Sin desanimarse ante la creciente evidencia de fallas del mercado, por ejemplo,
para proporcionar bienes públicos asequibles y abundantes, esta teoría
defectuosa regresó con fuerza en las últimas dos décadas del siglo pasado. La
privatización, la desregulación y la autorregulación se convirtieron en palabras
de moda y parte de un consenso mundial propagado tanto por los bancos
comerciales como por los prestamistas multilaterales.
Tal como se aplicaba a las profesiones (contadores, corredores de bolsa,
abogados, banqueros, aseguradores, etc.), la autorregulación se basaba en la
creencia en la autoconservación a largo plazo. Se supone que los jugadores
económicos racionales y los agentes morales maximizan su utilidad a largo plazo
al observar las reglas y regulaciones de un campo de juego nivelado.
2. Esta noble propensión parecía, por desgracia, haber sido manipulada por la
avaricia y el narcisismo y por la incapacidad inmadura de posponer la
gratificación. La autorregulación fracasó tan espectacularmente a la hora de
conquistar la naturaleza humana que su desaparición dio lugar a las
estratagemas estatales más intrusivas jamás concebidas. Tanto en el Reino
Unido como en los EE. UU., el gobierno está mucho más involucrado en las
minucias de la contabilidad, el comercio de acciones y la banca que hace solo
dos años.
Pero el ethos y el mito del “orden a partir del caos”, con sus defensores también
en las ciencias exactas, eran más profundos que eso. La cultura misma del
comercio fue profundamente impregnada y transformada. No es de extrañar que
Internet, una red caótica con un modus operandi anárquico, floreciera en estos
tiempos.
La revolución de las puntocom tuvo menos que ver con la tecnología que con las
nuevas formas de hacer negocios: mezclar innumerables ingredientes
irreconciliables, revolver bien y esperar lo mejor. Nadie, por ejemplo, ofreció un
modelo lineal de ingresos de cómo traducir "globos oculares", es decir, el número
de visitantes a un sitio web, en dinero ("monetización"). Se sostuvo
dogmáticamente como cierto que, milagrosamente, el tráfico, un fenómeno
caótico, se traducirá en ganancias, hasta ahora el resultado de un trabajo arduo.

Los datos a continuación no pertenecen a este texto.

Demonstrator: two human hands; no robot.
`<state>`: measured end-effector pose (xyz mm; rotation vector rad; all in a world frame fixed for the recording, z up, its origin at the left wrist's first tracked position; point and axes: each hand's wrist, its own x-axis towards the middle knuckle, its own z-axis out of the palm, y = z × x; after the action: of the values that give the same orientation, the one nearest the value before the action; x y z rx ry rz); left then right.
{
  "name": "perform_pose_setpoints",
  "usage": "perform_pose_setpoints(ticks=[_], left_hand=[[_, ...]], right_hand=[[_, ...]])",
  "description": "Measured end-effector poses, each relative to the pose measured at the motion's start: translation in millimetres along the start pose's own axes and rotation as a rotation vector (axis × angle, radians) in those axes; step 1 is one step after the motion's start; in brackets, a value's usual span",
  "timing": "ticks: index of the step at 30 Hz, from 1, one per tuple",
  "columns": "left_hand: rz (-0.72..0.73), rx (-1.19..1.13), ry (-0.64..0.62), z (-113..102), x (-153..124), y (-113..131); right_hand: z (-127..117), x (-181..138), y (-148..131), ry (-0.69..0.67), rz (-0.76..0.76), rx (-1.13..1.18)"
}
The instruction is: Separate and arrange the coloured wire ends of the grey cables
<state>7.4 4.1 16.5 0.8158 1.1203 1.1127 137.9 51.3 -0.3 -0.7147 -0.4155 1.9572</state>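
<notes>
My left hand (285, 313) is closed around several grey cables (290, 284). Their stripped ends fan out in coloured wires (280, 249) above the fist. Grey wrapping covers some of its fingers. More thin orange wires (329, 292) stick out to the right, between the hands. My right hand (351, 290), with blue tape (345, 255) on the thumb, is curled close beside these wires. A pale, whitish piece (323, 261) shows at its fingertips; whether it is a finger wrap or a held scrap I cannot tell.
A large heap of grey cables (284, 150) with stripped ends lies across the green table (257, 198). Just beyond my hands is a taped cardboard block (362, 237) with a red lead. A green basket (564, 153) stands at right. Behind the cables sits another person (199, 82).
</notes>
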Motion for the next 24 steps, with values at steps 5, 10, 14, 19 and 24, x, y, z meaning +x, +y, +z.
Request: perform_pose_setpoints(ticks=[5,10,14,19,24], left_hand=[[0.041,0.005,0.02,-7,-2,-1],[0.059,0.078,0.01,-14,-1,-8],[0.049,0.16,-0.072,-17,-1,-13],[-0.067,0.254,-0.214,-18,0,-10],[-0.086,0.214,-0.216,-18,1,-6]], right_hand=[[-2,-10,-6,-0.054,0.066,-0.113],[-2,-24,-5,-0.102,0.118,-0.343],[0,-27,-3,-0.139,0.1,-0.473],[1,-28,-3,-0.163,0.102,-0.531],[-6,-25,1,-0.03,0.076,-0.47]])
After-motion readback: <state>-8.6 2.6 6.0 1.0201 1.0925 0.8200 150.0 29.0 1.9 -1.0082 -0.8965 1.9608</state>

La privatización en sí misma fue un acto de fe. Los activos estatales, incluidos
los servicios públicos y los proveedores de bienes públicos como la salud y la
educación, se transfirieron al por mayor a manos de maximizadores de
ganancias. La creencia implícita era que el mecanismo de precios proporcionaría
la planificación y la regulación que faltaban. En otras palabras, se suponía que
los precios más altos garantizarían un servicio ininterrumpido. Como era de
esperar, se produjeron fallas, desde las empresas de servicios públicos de
electricidad en California hasta los operadores ferroviarios en Gran Bretaña.

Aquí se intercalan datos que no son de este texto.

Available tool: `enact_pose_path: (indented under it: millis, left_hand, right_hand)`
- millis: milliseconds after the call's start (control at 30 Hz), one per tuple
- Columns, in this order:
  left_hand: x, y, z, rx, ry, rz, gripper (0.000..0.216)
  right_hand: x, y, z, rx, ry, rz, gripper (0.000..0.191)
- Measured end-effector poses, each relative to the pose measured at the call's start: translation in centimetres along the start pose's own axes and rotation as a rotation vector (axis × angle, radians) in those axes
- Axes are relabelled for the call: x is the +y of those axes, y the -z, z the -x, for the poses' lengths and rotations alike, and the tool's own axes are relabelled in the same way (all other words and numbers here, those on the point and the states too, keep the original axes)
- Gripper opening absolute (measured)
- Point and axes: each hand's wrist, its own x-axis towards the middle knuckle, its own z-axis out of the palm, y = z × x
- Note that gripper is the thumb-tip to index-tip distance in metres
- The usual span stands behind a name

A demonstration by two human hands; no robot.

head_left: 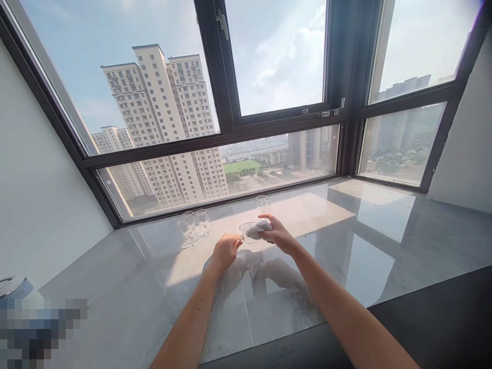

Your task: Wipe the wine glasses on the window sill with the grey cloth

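Observation:
My left hand [226, 250] is closed on the stem of a clear wine glass [246, 234], held sideways over the glossy marble sill [346, 241]. My right hand [277, 233] is closed on a grey cloth [260, 227] pressed against the glass bowl. A cluster of clear wine glasses [192, 225] stands on the sill to the left of my hands. Two more clear glasses [263, 203] stand just behind my right hand, near the window.
A wide black-framed window [226, 138] runs along the back of the sill, with tower blocks outside. White walls close both ends. A dark surface [442, 318] borders the sill at lower right. A round metal-topped object [13, 285] shows at the far left.

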Motion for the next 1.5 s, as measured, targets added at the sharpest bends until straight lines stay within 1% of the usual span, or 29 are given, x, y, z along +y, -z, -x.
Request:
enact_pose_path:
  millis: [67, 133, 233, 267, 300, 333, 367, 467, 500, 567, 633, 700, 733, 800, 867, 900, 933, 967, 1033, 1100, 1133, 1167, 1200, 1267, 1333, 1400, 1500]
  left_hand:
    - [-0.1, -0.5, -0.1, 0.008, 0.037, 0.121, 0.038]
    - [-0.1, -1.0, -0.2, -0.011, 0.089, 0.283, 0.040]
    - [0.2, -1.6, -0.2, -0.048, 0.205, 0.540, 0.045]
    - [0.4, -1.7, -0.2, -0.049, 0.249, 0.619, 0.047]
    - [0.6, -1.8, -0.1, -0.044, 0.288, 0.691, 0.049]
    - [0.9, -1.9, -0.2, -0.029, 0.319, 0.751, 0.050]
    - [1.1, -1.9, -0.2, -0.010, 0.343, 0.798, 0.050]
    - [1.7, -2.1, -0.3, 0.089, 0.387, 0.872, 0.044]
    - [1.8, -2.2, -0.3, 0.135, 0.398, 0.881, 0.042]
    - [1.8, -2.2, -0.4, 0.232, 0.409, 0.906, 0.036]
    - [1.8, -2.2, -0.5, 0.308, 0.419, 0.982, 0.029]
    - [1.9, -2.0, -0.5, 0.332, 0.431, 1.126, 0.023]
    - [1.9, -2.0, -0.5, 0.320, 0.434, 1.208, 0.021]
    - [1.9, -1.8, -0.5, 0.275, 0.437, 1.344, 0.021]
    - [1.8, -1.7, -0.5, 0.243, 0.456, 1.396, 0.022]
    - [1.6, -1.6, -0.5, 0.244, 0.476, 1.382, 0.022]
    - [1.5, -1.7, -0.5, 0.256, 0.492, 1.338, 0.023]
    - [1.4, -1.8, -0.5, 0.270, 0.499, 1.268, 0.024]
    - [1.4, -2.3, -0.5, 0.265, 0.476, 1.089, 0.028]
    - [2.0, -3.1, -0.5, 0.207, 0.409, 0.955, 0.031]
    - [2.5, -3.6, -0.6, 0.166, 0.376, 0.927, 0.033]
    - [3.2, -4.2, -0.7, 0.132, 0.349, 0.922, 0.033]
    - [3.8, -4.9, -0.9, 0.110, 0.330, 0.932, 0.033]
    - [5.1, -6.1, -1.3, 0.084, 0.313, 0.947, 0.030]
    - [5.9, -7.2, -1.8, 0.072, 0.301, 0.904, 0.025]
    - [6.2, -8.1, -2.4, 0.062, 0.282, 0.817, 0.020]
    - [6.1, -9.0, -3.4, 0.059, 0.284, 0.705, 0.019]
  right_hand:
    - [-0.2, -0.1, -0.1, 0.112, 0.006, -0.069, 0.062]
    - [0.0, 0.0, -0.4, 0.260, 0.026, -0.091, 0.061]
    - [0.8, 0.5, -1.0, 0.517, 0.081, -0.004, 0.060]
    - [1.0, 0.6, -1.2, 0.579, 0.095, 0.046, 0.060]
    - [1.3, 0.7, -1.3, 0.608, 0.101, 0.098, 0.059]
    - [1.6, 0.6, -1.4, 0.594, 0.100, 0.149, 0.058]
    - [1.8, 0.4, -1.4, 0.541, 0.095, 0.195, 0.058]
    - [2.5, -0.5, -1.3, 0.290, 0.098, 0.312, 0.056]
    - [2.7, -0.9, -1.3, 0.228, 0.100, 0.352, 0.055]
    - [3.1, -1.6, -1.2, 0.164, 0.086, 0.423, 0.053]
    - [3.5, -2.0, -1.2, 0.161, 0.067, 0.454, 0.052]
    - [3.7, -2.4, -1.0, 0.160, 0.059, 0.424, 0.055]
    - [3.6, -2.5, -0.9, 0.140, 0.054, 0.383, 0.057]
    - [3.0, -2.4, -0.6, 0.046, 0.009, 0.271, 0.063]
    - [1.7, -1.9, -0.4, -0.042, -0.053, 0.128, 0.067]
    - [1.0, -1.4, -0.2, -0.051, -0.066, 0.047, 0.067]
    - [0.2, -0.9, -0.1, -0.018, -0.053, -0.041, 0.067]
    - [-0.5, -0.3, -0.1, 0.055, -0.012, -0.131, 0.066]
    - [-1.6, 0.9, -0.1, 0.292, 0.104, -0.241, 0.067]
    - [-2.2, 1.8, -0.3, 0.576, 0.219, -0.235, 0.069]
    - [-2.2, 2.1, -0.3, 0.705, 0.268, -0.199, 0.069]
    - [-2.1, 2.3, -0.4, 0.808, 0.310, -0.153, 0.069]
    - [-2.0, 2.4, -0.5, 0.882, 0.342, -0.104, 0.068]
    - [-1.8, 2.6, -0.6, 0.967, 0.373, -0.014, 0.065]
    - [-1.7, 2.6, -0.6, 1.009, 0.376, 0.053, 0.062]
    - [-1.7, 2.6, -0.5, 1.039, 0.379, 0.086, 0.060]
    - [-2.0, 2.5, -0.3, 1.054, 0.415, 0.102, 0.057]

El desmoronamiento simultáneo de estas leyendas urbanas (el poder liberador
de la Red, los mercados autorregulados, los méritos desenfrenados de la
privatización) inevitablemente dio lugar a una reacción violenta.
El Estado ha adquirido proporciones monstruosas en las décadas posteriores a
la Segunda Guerra Mundial. Está a punto de crecer más y digerir los pocos
sectores que hasta ahora no han sido tocados. Por decir lo menos, estas no son
buenas noticias. Pero nosotros, los libertarios, defensores tanto de la libertad
individual como de la responsabilidad individual, nos lo hemos buscado al frustrar
el trabajo de ese regulador invisible: el mercado.